Postby ashtonaut » Mon Feb 07, 2005 4:48 pm

Firstly, thank you Stan for the easy to follow reply, I am relatively new to LAPACK, so your sample code is of great assistance.

I think I am a little confused as to the definition of the banded A matrix being 'NxN' in PDGBTRF/S. Does this mean the original A matrix (before it gets stored in banded form) is square, or does it mean when stored in banded form it must be square? I think you mean the former, but I was a little confused by the documentation.

If you do indeed mean the former, then I think my problem should be able to be solved. I am solving a finite element system A*x=b, where A is originally a square (NxN) matrix but is stored in banded form (bwl=bwu~=80, N~=3000), and b is a vector of length N. Therefore I think (please confirm) that I am indeed solving with a 'NxN' A matrix.
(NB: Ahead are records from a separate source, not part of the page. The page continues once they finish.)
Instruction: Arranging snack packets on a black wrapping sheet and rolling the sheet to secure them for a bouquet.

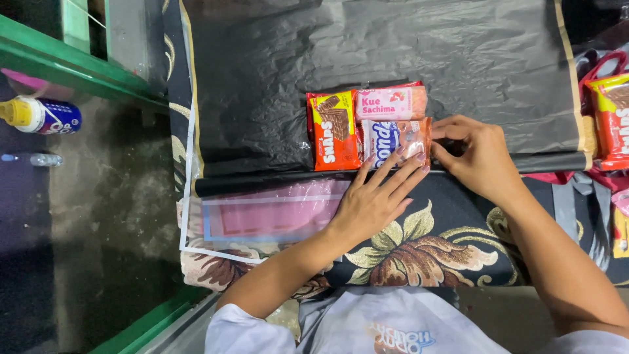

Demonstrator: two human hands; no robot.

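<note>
**Pressing a clear snack packet between two hands**

Head view. A transparent packet [400, 139] lies at the near edge of a black plastic sheet [458, 59], its long axis running left to right, just beside an orange wafer packet [333, 131] and in front of a pink cake packet [388, 103]. The left hand [377, 200] reaches from below, fingers spread flat, fingertips touching the packet's near edge. The right hand [477, 157] sits at the packet's right end, fingers curled and pressed together against it; whether it pinches the wrapper cannot be told. Both hands are equally close. A floral cloth [445, 249] lies beneath the forearms.
</note>
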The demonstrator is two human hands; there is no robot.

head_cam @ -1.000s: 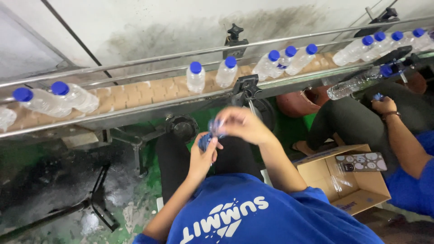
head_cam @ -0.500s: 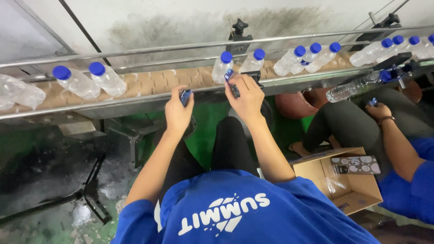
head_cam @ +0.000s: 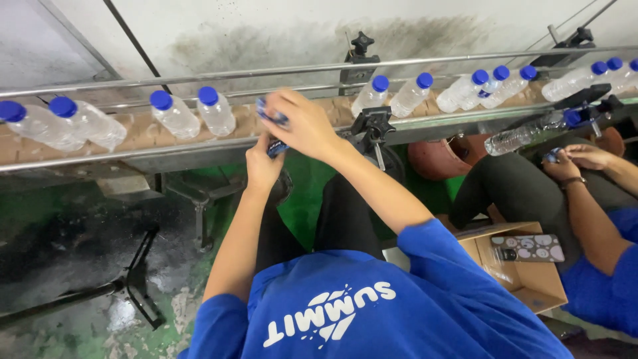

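Head view puts us right over the conveyor [head_cam: 133,136], its tan slatted belt running between steel rails along a stained white wall. Our right hand [head_cam: 302,126] reaches over the near edge of the belt, fingers curled and pinching a small blue piece [head_cam: 271,113], likely a cap or label, though we can't tell which. Our left hand [head_cam: 262,163] sits just below the near rail, closed around another dark blue piece [head_cam: 276,147]. Clear bottles with blue caps [head_cam: 193,112] lie tilted on the belt on both sides of our hands. Beyond the belt's right end a co-worker's hands [head_cam: 575,159] are pressed together at a bottle [head_cam: 518,137]. A cardboard box [head_cam: 525,266] sits on the wet green floor [head_cam: 80,252].
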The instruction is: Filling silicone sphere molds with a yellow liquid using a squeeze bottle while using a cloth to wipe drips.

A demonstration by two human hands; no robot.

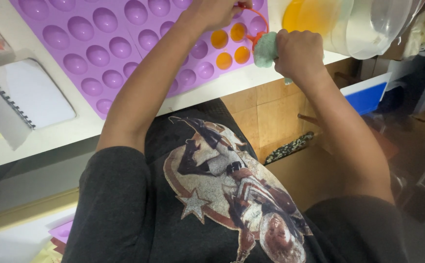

I will check my code against your sample code to try and track down where I am going wrong.

Thanks again for yout excellent reply.

Ashton
ashtonaut
 
Posts: 13
Joined: Thu Jan 27, 2005 6:53 pm

Postby ashtonaut » Mon Feb 07, 2005 5:33 pm

Stan, I found an interesting similarity - when I compile and run your sample code I get the same errors I get with my finite element code.

The compile statement is

$ pgf90 -Mscalapack -C -o testpdgbtrfs.opt testpdgbtrfs.f

and the run command is

$ mpirun -np 3 testpdgbtrfs.opt

I get the following

p0_31312: p4_error: interrupt SIGFPE: 8
Killed by signal 2.
Killed by signal 2.
/usr/pgi/linux86-64/5.2/bin/mpirun: line 1: 31312 Broken pipe /home/ape20/fwdsolvers/testing/testpdgbtrfs.opt -p4pg /home/ape20/fwdsolvers/testing/PI31194 -p4wd /home/ape20/fwdsolvers/testing


I have narrowed the problem down to the PDGBTRS call i.e. it is this call that causes these error messages in both your sample code and my own code.

Please advise if you think that this is perhaps a SCALAPACK bug, or alternatively if there is something in my compile and/or run commands that is incorrect.

FYI, our system is as follows:

Ten node Beowulf cluster
Dual AMD Opteron 244 Processors, 2GB ram per node
Rocks Linux 3.3
Portland Group PGI CDK 5.2

Thanks again for your assistance,

Ashton
ashtonaut
 
Posts: 13
Joined: Thu Jan 27, 2005 6:53 pm

Postby Stan Tomov » Tue Feb 08, 2005 3:12 am

Hi Ashton,
I am glad the reply is helpful.
Yes, the original matrix A has to be square (NxN). The
local are in packed format of size DESCA( 6 ) x DESCA( 4 ).
You can not have varying DESCA(4) for the different processors.
If for example N = 10 and you distribute among 3 processors (see the
example below), NB = DESCA(4) should be 4. The "first" 2 processors
will have 4 columns of A each, and the last one will have 2.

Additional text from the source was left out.